3. En dépit de la demande qui a été adressée le 16 janvier 2026 à leur conseil au moyen de l’application « télérecours », dont ce dernier a accusé réception le 20 janvier 2026 à 10h45, M. B... et la société Drapo n’ont pas confirmé expressément le maintien de leurs conclusions dans le délai d’un mois qui leur était imparti. Dès lors, conformément aux dispositions de l’article R. 612-5-1 du code de justice administrative, les requérants sont réputés s’être désistés de l’ensemble des conclusions de leur requête. Rien ne s’oppose à ce qu’il soit donné acte de ce désistement.


ORDONNE :


Article 1er : Il est donné acte du désistement de M. B... et de la société Drapo de leur requête.

Article 2 : La présente ordonnance sera notifiée à M. A... B..., à la société Drapo et à l’Agence nationale de l’habitat.

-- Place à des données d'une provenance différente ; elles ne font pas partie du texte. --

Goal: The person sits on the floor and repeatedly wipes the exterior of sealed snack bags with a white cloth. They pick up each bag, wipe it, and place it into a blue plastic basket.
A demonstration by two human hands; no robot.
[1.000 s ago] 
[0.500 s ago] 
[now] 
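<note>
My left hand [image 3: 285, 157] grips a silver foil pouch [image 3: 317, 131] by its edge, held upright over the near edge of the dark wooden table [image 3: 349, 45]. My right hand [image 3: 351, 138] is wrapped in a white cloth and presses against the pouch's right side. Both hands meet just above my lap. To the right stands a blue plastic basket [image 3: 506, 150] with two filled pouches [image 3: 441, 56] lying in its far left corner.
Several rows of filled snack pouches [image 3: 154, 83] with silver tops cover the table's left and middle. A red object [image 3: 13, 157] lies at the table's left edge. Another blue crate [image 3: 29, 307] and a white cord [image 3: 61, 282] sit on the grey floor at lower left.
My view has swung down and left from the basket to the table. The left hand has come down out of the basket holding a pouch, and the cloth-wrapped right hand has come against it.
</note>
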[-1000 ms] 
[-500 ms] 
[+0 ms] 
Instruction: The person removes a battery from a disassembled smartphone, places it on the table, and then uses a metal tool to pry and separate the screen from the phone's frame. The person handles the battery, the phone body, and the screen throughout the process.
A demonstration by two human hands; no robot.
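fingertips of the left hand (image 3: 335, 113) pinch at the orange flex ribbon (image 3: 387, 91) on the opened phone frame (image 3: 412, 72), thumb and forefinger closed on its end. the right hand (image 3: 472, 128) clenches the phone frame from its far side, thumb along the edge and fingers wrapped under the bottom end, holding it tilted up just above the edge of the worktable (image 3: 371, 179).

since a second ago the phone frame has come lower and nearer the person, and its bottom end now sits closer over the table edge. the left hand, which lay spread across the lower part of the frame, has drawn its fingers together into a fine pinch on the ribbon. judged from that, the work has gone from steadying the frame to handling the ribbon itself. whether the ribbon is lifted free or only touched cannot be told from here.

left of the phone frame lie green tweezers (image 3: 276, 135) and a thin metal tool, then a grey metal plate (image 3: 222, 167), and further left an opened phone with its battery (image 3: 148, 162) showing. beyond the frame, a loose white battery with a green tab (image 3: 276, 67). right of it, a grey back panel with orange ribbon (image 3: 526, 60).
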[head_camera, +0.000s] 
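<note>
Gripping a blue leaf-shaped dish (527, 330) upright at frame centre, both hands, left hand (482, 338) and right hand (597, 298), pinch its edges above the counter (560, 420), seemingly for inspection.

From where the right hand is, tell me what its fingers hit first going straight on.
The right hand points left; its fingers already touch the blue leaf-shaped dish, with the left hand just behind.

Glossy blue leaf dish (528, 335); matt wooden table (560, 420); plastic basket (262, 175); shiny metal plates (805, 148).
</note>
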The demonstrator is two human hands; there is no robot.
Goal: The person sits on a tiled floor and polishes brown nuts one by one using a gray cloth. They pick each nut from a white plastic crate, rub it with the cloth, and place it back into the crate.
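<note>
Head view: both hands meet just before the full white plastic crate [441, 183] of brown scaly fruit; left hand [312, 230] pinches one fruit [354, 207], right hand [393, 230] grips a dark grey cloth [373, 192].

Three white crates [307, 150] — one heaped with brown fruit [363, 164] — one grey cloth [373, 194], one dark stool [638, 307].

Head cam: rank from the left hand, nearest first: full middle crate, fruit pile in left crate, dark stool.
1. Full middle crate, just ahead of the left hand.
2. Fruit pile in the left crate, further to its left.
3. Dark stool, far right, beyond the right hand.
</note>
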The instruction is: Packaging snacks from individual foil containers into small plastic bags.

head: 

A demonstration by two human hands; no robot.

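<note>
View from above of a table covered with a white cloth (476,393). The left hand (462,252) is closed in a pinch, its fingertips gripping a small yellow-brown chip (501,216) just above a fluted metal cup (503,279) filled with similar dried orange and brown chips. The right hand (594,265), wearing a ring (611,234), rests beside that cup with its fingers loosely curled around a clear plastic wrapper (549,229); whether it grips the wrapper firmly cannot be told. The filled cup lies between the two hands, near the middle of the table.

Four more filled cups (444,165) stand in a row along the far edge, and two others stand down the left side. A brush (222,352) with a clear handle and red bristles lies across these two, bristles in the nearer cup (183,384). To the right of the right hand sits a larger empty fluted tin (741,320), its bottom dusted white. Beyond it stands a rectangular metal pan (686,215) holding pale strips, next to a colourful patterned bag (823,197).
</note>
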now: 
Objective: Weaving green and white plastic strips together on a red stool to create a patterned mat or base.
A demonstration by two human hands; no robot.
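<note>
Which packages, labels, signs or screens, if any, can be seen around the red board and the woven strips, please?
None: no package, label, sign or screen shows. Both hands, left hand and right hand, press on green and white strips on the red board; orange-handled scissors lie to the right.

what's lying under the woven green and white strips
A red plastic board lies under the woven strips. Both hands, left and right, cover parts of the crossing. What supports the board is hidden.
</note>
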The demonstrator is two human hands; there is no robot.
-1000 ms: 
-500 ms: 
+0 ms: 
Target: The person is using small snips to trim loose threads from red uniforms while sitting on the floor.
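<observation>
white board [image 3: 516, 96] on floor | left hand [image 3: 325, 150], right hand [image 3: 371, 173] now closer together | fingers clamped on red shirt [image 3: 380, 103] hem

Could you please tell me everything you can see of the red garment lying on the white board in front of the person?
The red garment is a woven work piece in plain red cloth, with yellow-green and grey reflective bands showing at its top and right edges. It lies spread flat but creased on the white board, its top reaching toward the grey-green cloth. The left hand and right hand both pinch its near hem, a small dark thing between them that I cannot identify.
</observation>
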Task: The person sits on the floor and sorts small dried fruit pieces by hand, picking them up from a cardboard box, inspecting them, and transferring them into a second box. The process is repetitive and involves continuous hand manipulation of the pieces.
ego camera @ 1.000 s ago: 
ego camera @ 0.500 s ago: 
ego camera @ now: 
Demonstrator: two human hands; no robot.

Fait à Dijon le 10 mars 2026.


Le président de la 3ème chambre,




L. Boissy


La République mande et ordonne au ministre de la ville et du logement, en ce qui le concerne, ou à tous commissaires de justice à ce requis, en ce qui concerne les voies de droit commun contre les parties privées, de pourvoir à l’exécution de la présente décision.